Короче, с легкой руки Аллы Ильиничны я снял свой первый фильм, а потом пошло-поехало: понял, что кино действительно другой мир, но он мне безумно нравится. Я постоянно смотрю кино, постоянно учусь, понимаю, куда надо идти. Единственное, чего мне не хватает на сегодняшний день, это ремесла, поскольку кинотехнологии быстро бегут вперед. Поэтому я снимаю мелодрамы для канала «Dомашний». Хотя иногда думаю, что смог бы круто снять и боевик, поскольку начинал с них.
— «Братаны» действительно крутой сериал, который смотрят и сегодня.

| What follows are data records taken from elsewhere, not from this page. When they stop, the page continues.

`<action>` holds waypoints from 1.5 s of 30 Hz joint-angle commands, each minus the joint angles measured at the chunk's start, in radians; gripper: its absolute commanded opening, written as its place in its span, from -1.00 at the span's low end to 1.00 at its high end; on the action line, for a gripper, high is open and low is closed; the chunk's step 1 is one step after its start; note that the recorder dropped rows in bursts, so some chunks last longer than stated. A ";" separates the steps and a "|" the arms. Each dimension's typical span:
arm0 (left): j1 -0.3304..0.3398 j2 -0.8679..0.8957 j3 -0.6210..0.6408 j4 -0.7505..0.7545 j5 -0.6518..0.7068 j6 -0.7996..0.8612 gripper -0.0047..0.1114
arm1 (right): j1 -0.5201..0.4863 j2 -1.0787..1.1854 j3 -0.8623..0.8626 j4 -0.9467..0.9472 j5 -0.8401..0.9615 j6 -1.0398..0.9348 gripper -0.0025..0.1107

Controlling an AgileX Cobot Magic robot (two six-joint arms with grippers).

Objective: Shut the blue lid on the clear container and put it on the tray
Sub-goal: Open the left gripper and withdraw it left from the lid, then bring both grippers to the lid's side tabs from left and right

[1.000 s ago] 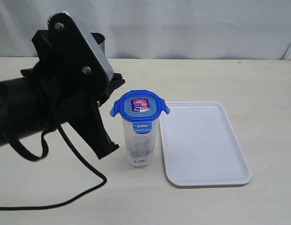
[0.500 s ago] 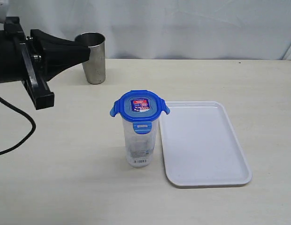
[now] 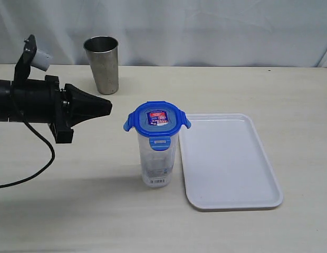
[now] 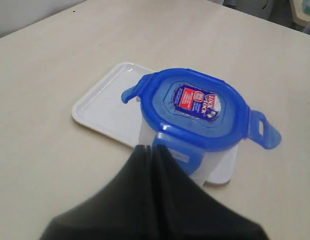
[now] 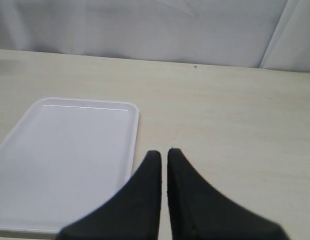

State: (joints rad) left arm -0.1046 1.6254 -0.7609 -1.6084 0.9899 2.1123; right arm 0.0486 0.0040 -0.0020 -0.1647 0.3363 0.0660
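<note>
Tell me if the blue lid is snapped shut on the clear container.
On, but not fully snapped: the blue lid sits on the clear container, yet its side flaps splay outward; only the front flap hangs down.

1. The left arm (image 3: 26, 100) and its cable (image 3: 53, 154) run off the exterior view at 9 o'clock.
2. Print on the sticker (image 3: 157, 117) of the blue lid (image 3: 140, 122) and on the label (image 3: 159, 181) of the clear container (image 3: 159, 158) is too small to read.
3. The blurred left tool (image 4: 146, 148) hides the container's near wall.
4. The right wrist view cuts off the tray (image 5: 65, 160).
</note>
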 commanded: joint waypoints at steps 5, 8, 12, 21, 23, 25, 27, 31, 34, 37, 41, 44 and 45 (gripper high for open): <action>0.000 0.001 -0.005 0.072 0.146 0.028 -0.92 | -0.002 -0.004 0.002 -0.060 -0.324 -0.007 -0.88; -0.002 0.001 0.013 0.072 0.162 0.028 -0.92 | -0.002 -0.004 0.002 -0.030 -0.520 0.004 -0.88; -0.052 0.001 0.028 0.068 0.071 0.028 -0.92 | -0.002 -0.004 0.002 0.069 -0.772 0.316 -0.88; -0.211 0.003 0.028 0.048 -0.268 0.028 -0.92 | 0.000 0.744 -0.296 -0.328 -0.743 0.508 -0.88; -0.211 0.003 0.028 0.048 -0.268 0.028 -0.92 | 0.000 0.983 -0.423 -0.686 -0.760 0.761 -0.88; -0.211 0.003 0.028 0.048 -0.268 0.028 -0.92 | -0.004 1.150 -0.528 -1.016 -0.873 1.015 -0.88; -0.211 0.003 0.028 0.048 -0.268 0.028 -0.92 | -0.005 1.261 -0.607 -1.204 -0.995 1.096 -0.88; -0.211 0.003 0.028 0.048 -0.268 0.028 -0.92 | -0.005 1.449 -0.743 -1.257 -1.046 1.054 -0.88; -0.211 0.003 0.028 0.048 -0.268 0.028 -0.92 | -0.005 1.581 -0.803 -1.307 -1.142 0.988 -0.88; -0.211 0.003 0.028 0.048 -0.268 0.028 -0.92 | -0.005 1.695 -0.859 -1.372 -1.301 0.980 -0.88; -0.211 0.003 0.028 0.048 -0.268 0.028 -0.92 | -0.005 1.780 -0.905 -1.377 -1.349 0.962 -0.88; -0.211 0.003 0.028 0.048 -0.268 0.028 -0.92 | -0.005 1.790 -0.901 -1.378 -1.365 0.947 -0.88; -0.211 0.003 0.028 0.048 -0.268 0.028 -0.92 | -0.005 1.787 -0.901 -1.387 -1.374 0.947 -0.88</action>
State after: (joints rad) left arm -0.3072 1.6254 -0.7371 -1.5451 0.7251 2.1123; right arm 0.0486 1.7910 -0.8991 -1.5304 -0.9956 1.0325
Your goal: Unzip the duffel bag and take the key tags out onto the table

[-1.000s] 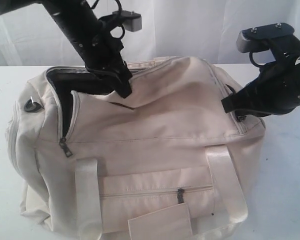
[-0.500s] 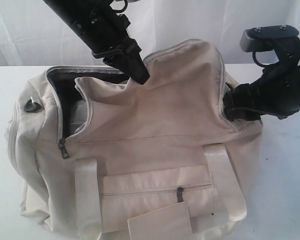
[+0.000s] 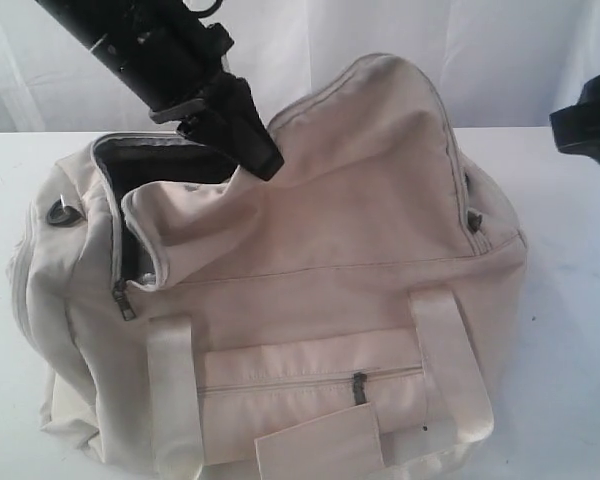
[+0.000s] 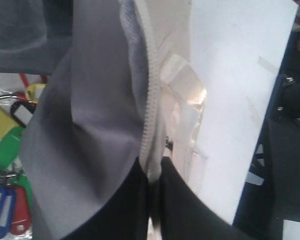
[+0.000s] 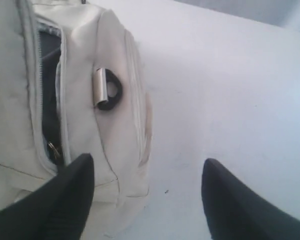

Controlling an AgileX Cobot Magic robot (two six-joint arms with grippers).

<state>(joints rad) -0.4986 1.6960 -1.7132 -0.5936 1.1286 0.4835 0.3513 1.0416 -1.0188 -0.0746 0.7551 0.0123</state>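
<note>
White bench (image 3: 570, 300) before a pale curtain (image 3: 380, 40). The soft, limp duffel bag (image 3: 310, 290) lies across it, top open. The left claw (image 3: 255, 160) pinches its zip edge, holding the flap raised. The right claw (image 5: 147, 170) is spread, empty. The key tags (image 4: 7, 165) lie inside: light, loose, likely best pinched where they bunch.

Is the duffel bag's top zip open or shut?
Open: the left end effector holds the duffel bag's flap up, baring grey lining and the key tags inside.

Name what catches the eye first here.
A big cream duffel bag sits on the white table, its top flap pinched and held up by the left gripper. Under the flap, colourful key tags lie inside. The right gripper hangs open beside the bag's end.
</note>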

— И «Братанов», и «Учителя в законе». Я, конечно же, сейчас кокетничаю, но, в принципе, если не подходить к зеркалу, как говорил Табаков, ты себя чувствуешь лет на тридцать. Подошел к зеркалу — блин, тебе уже шестьдесят! Я к тому, что способен снять фильм круто, потому что у меня есть и опыт, и желание, и силы это делать. Не хочу снимать проекты по заведомо слабым сценариям, с заведомо скромным бюджетом, с заведомо посредственными артистами, когда продюсер объясняет: «Мы не можем себе позволить другого артиста, он дорогой». И утверждают людей посредственных, а потом недоумевают: а почему у вас такой результат? У меня нет ни времени, ни желания заниматься педагогикой на съемочной площадке. Я не хочу объяснять, что белое — это белое, а черное — черное. Для себя решил, что пока поработаю как артист, поэтому последнее время снимаюсь в кино, играю в театре. Судя по тому, что мне предлагают одну за другой замечательные роли и в кино, и в театре, Мохов не так плохо справляется. Тут я могу отвечать за свой продукт, поэтому сейчас ловлю кайф. Если я плохо сыграл, виноват в этом только я.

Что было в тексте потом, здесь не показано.